Friday, November 07, 2008

Comments == Code Smell

I am sometimes asked about my position on code comments, and, like most things, I have strong opinions about it. Two kinds of comments exist:

  • JavaDoc-style comments (which encompasses JavaDoc, XMLDoc, RDoc, etc), which are designed to produce developer documentation at a high level (class and method names and what they do)

  • In-line comments, generally scattered around the code to indicate a note from developer to developer

Both kinds of comments represent different smells, each with different odors depending on the target.

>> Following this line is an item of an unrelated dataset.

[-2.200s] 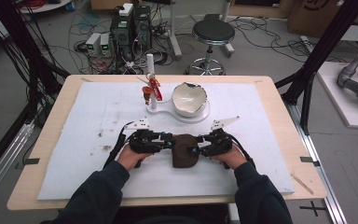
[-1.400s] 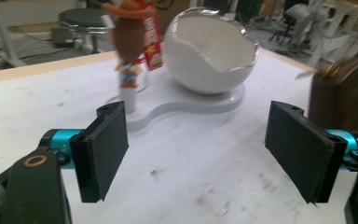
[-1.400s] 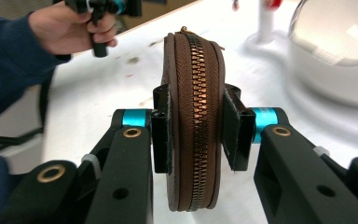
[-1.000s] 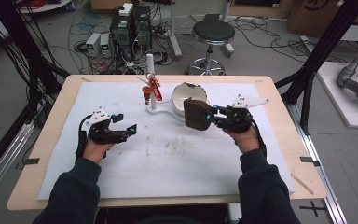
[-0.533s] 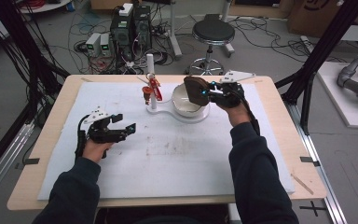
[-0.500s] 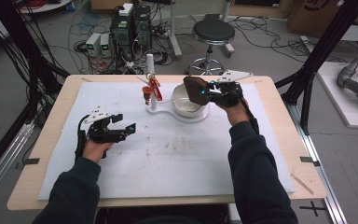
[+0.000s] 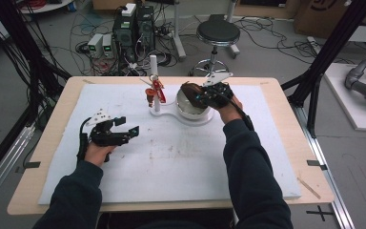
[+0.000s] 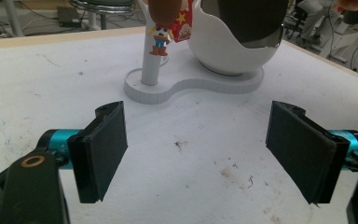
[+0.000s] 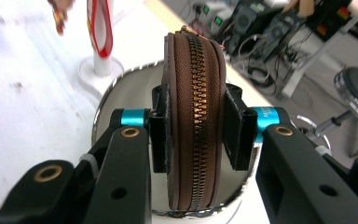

What makes comments so smelly in general? In some ways, they represent a violation of the DRY (Don't Repeat Yourself) principle, espoused by the Pragmatic Programmers. You've written the code, now you have to write about the code. In a perfect world, you'd never hove to write comments for this purpose: the code will be expressive enough that someone who reads it will understand it. Two things help achieve this result: expressive, readable languages and the composed method pattern.

The language makes a big difference as to the readability of the code. If you write in assembly language, you're pretty much forced to write comments; no one on earth can read the code directly. As languages have matured, you can get much closer to the ideal of self-documenting code (which was explicitly attempted in Literate Programming). Especially in the modern wave of non-ceremonious languages (like Ruby, Groovy, Scala, etc), you can craft extremely readable code. To this end, ThoughtWorks projects generally avoid the more magical features of languages (like the implicit global variables in Ruby, for example) because it hurts readability. One of the side effects of dynamic typing is outstanding method names. The method name is the only vector of information about what the method does (you can't crutch on return or parameter types), so methods tend to be named much better on the dynamic language projects upon which I've worked.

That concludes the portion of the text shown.